▶ **What is expected**: Please reproduce the data below exactly, from the first line to the last.

○ ○ ○ ○

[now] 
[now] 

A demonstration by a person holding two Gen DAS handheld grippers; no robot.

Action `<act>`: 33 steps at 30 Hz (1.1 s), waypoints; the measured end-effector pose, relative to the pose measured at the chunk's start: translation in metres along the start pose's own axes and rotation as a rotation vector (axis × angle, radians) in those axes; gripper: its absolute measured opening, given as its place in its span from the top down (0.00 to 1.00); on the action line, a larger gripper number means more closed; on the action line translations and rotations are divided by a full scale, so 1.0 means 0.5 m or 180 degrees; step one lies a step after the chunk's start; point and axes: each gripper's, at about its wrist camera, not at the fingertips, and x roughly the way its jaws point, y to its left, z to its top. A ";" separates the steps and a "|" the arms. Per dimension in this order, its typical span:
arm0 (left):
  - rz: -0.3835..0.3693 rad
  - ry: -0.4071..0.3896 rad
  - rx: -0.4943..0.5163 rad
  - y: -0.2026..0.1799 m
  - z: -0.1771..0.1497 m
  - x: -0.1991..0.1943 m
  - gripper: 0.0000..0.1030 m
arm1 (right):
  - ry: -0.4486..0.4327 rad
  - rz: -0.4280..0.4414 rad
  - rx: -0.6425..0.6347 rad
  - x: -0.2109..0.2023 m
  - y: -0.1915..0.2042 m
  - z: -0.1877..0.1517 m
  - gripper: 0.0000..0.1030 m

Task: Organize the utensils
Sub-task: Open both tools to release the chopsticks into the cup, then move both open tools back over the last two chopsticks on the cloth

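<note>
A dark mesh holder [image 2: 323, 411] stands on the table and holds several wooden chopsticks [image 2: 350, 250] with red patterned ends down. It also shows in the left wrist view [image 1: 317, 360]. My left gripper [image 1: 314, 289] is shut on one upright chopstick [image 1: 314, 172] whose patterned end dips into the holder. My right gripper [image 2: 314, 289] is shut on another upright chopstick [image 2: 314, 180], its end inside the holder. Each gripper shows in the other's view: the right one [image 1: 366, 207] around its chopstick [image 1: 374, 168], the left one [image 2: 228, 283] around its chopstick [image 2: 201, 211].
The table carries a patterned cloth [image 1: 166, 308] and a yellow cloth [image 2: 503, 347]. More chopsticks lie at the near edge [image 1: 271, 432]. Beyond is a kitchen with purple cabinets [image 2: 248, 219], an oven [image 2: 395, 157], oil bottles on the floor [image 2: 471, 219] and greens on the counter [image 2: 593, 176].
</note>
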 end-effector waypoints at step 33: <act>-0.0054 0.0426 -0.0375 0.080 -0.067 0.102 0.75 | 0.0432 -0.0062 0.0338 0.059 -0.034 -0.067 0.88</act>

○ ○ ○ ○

▶ **Reply to the exercise**:
[now] 
[now] 

A demonstration by a person holding two Gen DAS handheld grippers; no robot.

Action `<act>`: 33 steps at 30 Hz (1.1 s), waypoints; the measured end-effector pose, relative to the pose measured at the chunk's start: translation in metres along the start pose's own axes and rotation as a rotation vector (axis × angle, radians) in those axes; gripper: its absolute measured opening, given as its place in its span from the top down (0.00 to 1.00); on the action line, a larger gripper number means more closed; on the action line translations and rotations are divided by a full scale, so 1.0 means 0.5 m or 180 degrees; step one lies a step after the chunk's start; point and axes: each gripper's, at about its wrist camera, not at the fingertips, and x roughly the way its jaws point, y to its left, z to its top. A ";" separates the steps and a "|" the arms. Per dimension in this order, its typical span:
arm0 (left):
  - rz: -0.3835..0.3693 rad
  - ry: -0.4071..0.3896 rad
  - rx: -0.4943..0.5163 rad
  - y: -0.2026..0.1799 m
  - z: -0.1771..0.1497 m
  - x: -0.1991..0.1943 m
  - gripper: 0.0000..0.1030 m
arm1 (right):
  - ry: -0.4486..0.4327 rad
  - rz: -0.4280..0.4414 rad
  - rx: -0.6425..0.6347 rad
  - x: -0.2109..0.2023 m
  - y: -0.1915..0.2042 m
  - z: -0.1877..0.1517 m
  - gripper: 0.0000..0.1030 m

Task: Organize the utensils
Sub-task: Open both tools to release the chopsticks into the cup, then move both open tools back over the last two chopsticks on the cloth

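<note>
A dark mesh holder [image 2: 323, 411] stands on the table and holds several wooden chopsticks [image 2: 350, 250] with red patterned ends down. It also shows in the left wrist view [image 1: 317, 360]. My left gripper [image 1: 314, 289] is shut on one upright chopstick [image 1: 314, 172] whose patterned end dips into the holder. My right gripper [image 2: 314, 289] is shut on another upright chopstick [image 2: 314, 180], its end inside the holder. Each gripper shows in the other's view: the right one [image 1: 366, 207] around its chopstick [image 1: 374, 168], the left one [image 2: 228, 283] around its chopstick [image 2: 201, 211].
The table carries a patterned cloth [image 1: 166, 308] and a yellow cloth [image 2: 503, 347]. More chopsticks lie at the near edge [image 1: 271, 432]. Beyond is a kitchen with purple cabinets [image 2: 248, 219], an oven [image 2: 395, 157], oil bottles on the floor [image 2: 471, 219] and greens on the counter [image 2: 593, 176].
</note>
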 end-effector waypoints at step 33: <act>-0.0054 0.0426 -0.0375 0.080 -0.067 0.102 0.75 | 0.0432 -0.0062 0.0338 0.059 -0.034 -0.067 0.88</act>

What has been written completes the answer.